Je me souviens, à l’université, quelques années avant 68, j’ai eu droit à un zéro de dissertation pour deux erreurs d’orthographe! « travail ne manquant pas d’intérêt par ailleurs » a ajouté sardoniquement le professeur.
On ne rigolait pas en ce temps-là : la « faute » d’orthographe était quasiment une infamie, une bonne orthographe était une condition sine qua non pour la plupart des carrières intellectuelles.
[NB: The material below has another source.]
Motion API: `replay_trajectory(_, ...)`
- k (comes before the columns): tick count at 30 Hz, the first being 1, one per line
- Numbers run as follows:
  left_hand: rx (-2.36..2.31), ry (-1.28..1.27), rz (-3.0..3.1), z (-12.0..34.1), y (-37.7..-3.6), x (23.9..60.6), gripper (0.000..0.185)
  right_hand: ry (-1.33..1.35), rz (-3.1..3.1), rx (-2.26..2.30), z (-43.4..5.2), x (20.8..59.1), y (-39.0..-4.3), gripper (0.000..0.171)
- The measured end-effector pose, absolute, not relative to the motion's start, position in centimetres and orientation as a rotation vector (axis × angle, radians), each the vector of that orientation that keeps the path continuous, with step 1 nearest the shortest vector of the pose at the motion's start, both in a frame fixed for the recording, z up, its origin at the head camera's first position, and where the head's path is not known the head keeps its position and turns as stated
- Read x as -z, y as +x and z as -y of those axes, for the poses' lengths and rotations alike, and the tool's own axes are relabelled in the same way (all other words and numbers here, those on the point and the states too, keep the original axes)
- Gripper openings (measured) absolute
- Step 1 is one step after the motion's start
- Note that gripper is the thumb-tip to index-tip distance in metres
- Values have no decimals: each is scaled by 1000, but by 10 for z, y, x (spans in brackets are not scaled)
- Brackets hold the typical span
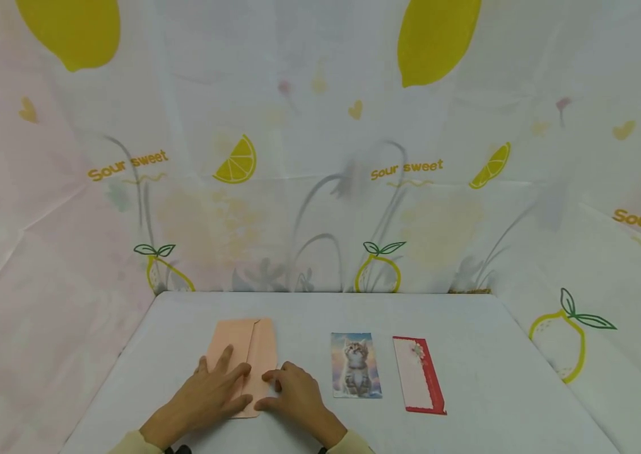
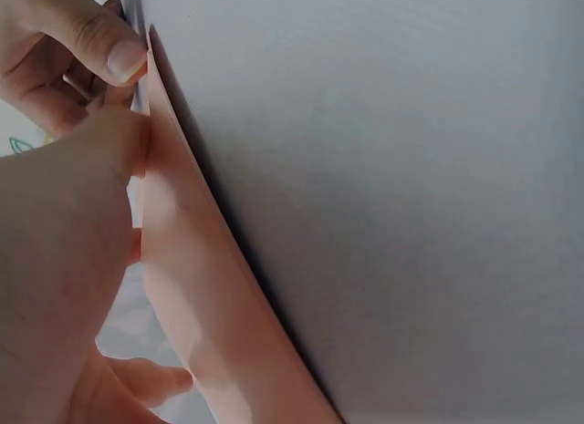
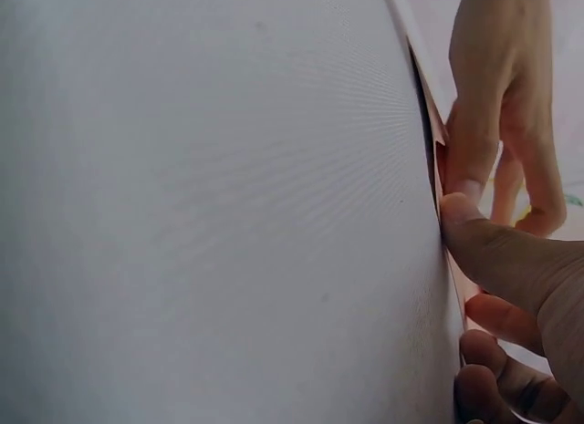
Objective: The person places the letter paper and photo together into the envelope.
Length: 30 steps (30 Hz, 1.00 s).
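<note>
While the envelope [image 1: 243, 359] lies left of the table's [image 1: 496, 391] middle, bare tabletop stays free behind and far right of it. The white table stands in lemon-print curtains [image 1: 320, 157]. The envelope's long axis runs away from the person. The left hand [image 1: 207, 394] presses it flat, fingers straight; the right hand [image 1: 298, 397] pinches its right edge. A cat card [image 1: 356, 366] and red card [image 1: 418, 374] lie rightward.

The left hand [image 1: 207, 391] lies flat, fingers spread and straight (thumb tucked toward the other hand). The right hand [image 1: 298, 397] sits just beside it, fingertips curled and pinching.
</note>
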<state>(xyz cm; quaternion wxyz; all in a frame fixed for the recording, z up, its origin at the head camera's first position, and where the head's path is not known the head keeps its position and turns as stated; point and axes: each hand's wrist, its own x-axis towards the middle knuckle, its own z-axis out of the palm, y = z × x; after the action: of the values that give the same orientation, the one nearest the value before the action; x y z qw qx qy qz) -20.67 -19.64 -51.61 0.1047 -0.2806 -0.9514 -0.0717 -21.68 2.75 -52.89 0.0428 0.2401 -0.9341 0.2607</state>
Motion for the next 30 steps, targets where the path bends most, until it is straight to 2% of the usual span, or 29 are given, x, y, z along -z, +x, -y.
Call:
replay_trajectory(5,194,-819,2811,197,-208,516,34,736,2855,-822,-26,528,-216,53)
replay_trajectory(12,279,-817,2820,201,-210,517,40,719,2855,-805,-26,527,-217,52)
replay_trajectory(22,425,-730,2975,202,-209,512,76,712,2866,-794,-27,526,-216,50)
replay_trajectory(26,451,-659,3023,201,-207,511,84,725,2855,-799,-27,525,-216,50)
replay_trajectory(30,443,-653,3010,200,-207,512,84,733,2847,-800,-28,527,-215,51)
Depuis j’ai rencontré un docteur en biologie, un agrégé de physique… qui font quasiment une erreur par ligne. Parce que l’orthographe française est aussi peu logique qu’un bric-à-brac, accumulant les vestiges et les réformes en prenant un malin plaisir à compliquer les choses : le français est la seule langue en Europe, avec l’anglais, bâtard de normand et de saxon, à écrire « téléphone » comme ça, à utiliser des « ph », « th », « rh » pour bien marquer l’origine grecque de ces mots inventés.
Et paf! manque de chance : « nénuphar » n’est pas grec, mais indien! Légitime donc de l’écrire phonétiquement. Légitime aussi d’accompagner les évolutions de l’oral : « estoit » se prononçait depuis longtemps « étoit » quand on a décidé d’écrire cette nouvelle graphie, et il a fallu attendre la révolution pour que s’écrive « était » ce qu’on prononçait comme ça depuis Voltaire.
Dites vous bien que de toute façon ce ne sont pas les grammairiens, les académiciens, qui imposent « le bon usage » comme disait le belge Grévisse, c’est la population, c’est les échanges continuels entre les gens. Aujourd’hui les professeurs, les sénateurs, les politiciens, les académiciens, toutes les stars de la télé disent « je ne sais pas qu’est-ce qu’il faut dire » au lieu de « je ne sais pas ce qu’il faut dire ». C’est ainsi, la langue humaine, comme l’humanité, évolue sans cesse. Et il est temps de reconnaître qu’un accent circonflexe… ce n’est pas « grave »!